Asturias es un paraíso natural, donde los Picos de Europa y el mar Cantábrico bailan armónicamente al son de las gaitas. En ese rincón del norte, donde comenzó la reconquista de España, apenas hay espacio para las prisas. No es extraño que seamos muchos los que, procedentes de todo el planeta, elegimos cualquiera de sus concejos para oxigenar nuestras neuronas.
Esa Comunidad, con pocos habitantes menos que la nuestra, ocupa más del doble de superficie y es sensiblemente más abrupta, por lo que sus encantos se difuminan por doquier así que alcanzarlos resulta una misión tan compleja como navegar con mar arbolada. Por ese motivo, el artículo 174 del Tratado de Funcionamiento de la Unión Europea reconoce la singularidad de las zonas montañosas, las islas y las zonas poco pobladas.
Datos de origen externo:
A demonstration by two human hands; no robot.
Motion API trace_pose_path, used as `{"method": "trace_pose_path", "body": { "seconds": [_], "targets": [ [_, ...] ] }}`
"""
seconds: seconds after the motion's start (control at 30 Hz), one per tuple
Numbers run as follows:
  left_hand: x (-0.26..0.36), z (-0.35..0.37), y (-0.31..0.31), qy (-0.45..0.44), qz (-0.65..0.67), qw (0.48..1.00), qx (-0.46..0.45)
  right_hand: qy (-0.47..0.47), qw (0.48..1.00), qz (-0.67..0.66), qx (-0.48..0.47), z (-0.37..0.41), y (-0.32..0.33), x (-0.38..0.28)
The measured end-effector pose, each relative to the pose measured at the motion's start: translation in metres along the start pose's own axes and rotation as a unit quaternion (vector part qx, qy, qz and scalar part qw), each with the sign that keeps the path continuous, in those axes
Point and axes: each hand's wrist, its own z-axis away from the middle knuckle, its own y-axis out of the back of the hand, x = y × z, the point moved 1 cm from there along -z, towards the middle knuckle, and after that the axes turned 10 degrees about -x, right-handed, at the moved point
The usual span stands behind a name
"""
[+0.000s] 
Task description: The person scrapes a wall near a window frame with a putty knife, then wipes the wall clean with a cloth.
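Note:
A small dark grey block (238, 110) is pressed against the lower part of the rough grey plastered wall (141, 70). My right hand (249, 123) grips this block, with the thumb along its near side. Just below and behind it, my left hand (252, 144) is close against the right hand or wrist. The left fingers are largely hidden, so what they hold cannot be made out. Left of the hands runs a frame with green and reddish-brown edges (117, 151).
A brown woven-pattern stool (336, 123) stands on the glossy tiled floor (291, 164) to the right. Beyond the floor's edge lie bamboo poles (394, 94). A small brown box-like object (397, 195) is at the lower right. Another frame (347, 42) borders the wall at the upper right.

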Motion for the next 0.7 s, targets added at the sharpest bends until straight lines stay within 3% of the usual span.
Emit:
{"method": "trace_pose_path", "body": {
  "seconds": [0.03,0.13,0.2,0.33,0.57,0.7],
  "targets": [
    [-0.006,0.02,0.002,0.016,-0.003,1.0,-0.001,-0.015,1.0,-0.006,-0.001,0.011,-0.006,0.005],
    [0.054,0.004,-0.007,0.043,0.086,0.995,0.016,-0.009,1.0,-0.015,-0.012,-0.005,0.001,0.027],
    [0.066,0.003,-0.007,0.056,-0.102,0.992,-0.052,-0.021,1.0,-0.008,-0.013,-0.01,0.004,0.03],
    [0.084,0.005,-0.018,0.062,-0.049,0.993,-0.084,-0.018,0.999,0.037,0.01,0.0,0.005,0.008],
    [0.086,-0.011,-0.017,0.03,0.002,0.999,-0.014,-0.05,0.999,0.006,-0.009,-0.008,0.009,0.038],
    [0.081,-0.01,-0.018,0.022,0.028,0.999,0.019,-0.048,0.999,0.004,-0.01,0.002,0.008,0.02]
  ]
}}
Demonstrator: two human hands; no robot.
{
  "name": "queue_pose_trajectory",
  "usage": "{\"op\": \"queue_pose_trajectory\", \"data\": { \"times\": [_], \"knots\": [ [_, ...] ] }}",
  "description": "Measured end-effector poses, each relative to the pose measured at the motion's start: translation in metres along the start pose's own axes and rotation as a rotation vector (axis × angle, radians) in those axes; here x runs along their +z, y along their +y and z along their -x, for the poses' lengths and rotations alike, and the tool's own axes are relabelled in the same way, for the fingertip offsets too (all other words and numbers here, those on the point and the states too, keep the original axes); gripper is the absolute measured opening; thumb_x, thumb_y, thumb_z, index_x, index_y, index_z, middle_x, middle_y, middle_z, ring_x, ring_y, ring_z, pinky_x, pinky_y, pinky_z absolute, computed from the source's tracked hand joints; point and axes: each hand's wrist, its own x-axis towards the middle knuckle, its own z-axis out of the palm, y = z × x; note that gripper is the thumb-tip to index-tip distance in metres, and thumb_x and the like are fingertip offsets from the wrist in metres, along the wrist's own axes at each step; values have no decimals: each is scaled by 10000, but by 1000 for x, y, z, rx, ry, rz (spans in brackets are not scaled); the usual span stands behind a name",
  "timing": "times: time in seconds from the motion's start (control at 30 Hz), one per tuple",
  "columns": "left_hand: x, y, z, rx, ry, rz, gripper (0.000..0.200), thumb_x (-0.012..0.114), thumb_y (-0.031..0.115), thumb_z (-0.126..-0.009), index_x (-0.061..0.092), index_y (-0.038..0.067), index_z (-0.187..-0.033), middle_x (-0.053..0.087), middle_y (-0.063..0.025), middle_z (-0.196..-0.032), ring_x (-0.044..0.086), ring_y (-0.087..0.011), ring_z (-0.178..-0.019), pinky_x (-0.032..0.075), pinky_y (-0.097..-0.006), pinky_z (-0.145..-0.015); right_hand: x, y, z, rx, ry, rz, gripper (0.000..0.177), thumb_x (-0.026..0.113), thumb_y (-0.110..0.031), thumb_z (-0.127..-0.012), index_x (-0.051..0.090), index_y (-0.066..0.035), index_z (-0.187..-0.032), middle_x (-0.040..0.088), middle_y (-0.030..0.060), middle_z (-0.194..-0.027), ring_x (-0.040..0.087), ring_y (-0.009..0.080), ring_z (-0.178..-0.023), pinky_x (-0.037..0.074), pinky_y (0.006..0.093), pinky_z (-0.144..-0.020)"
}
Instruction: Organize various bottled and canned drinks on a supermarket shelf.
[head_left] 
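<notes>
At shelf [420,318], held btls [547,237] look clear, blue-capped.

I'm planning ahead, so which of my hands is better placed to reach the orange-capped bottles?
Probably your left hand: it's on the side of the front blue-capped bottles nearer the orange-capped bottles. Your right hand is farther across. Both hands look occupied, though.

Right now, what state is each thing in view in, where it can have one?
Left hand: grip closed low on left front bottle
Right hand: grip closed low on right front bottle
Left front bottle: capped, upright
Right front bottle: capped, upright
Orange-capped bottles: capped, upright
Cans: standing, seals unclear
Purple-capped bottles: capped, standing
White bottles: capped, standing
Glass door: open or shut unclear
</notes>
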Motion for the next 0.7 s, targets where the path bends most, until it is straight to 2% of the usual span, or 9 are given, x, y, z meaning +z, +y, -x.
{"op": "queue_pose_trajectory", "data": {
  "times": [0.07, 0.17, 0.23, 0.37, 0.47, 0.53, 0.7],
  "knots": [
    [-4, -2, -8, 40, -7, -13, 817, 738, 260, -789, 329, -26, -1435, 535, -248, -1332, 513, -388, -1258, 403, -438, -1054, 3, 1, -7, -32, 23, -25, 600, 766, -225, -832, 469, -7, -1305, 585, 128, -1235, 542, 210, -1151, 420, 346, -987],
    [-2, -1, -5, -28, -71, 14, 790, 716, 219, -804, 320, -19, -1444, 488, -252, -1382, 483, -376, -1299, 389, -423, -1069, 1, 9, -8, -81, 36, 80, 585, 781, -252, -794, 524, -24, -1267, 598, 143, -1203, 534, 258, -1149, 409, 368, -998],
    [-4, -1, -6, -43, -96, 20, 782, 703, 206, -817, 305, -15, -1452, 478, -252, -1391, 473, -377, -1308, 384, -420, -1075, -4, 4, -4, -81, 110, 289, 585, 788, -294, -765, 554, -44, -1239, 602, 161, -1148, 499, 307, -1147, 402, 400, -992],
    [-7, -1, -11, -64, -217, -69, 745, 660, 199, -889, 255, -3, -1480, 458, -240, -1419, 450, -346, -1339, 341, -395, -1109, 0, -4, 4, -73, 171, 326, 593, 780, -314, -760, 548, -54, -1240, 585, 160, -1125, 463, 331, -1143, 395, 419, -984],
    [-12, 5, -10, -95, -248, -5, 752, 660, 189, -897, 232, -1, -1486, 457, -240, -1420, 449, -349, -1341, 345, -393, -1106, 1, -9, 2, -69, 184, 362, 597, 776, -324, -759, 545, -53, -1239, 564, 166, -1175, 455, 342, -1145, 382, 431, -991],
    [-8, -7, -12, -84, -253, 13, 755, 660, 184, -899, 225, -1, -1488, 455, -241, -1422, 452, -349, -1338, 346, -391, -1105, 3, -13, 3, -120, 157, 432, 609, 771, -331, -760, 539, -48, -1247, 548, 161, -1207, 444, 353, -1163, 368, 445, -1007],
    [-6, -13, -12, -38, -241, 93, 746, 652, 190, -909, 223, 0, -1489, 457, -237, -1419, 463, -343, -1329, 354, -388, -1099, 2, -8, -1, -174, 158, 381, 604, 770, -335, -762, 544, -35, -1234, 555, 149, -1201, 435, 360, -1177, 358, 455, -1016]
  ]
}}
Estas son algunas de las desventajas que nos unen a muchos pueblos al reivindicar un trato diferencial en relación con otros territorios, pero no son las únicas que deberíamos recordar cuando reclamamos una mejor dotación pública.
Con un PIB de casi 4.000€ más per cápita, la deuda autonómica balear también duplica la asturiana, a pesar de que su salario medio muy similar y su tasa de paro está 7 puntos por debajo. Una situación competitiva, comprometida para el Principado, por la difícil viabilidad de la minería del carbón, la industria siderometalúrgica o la construcción naval; lo que ha inducido al desarrollo del sector terciario, ya tan preponderante como en nuestras islas. No se puede decir que los asturianos no se esfuerzan tanto o más que cualquier otro paisano de la vieja piel de toro, aunque muchas de las compañías afincadas allí tengan su domicilio social registrado en Madrid o Barcelona. Por esa circunstancia, apenas merecen nuestro respeto cuando tenemos a bien comparar balanzas fiscales para justificar reivindicaciones egocéntricas.
En un lugar donde descubres gente notable, que derrocha más sidra que palabras y todavía protege la naturaleza de todos como si fuera solo suya, es imposible olvidarse de sus encantos y de su magia. Tampoco debemos perder de vista que en territorios como el astur puedes circular sesenta kilómetros sin encontrar donde repostar, que la climatología les es adversa la mitad del año, que hay pueblos donde llega el médico una vez al mes o el pan cada dos días y que tiene la tasa de mortalidad más alta del Estado. De ese modo dejaremos de sentirnos el ombligo del mundo y los únicos merecedores de una atención diferenciada, porque resulta lamentable que estemos haciendo añicos el espíritu que promovió la Carta Magna y olvidando el más elemental respeto al Estado de Derecho y la cohesión interna.
En breve, el frágil Gobierno central deberá afrontar el reto de implementar la financiación regional, sin recurrir a la asimetría, para que todos los ciudadanos podamos tener acceso a semejante nivel de bienestar, sin tener en cuenta dónde se viva. Entonces, pero también cada día, conviene salir de casa y abrir bien los ojos para conocer y comparar, porque la demagogia tiene en el egoísmo y la ignorancia su más fructífero caldo de cultivo.
Deberíamos tener claro que Asturias, Castellón, Salamanca, Teruel o Navarra están llenas de cosas que admirar y no hay más ciego que el secesionista que no quiere ver, más allá de sus miserias.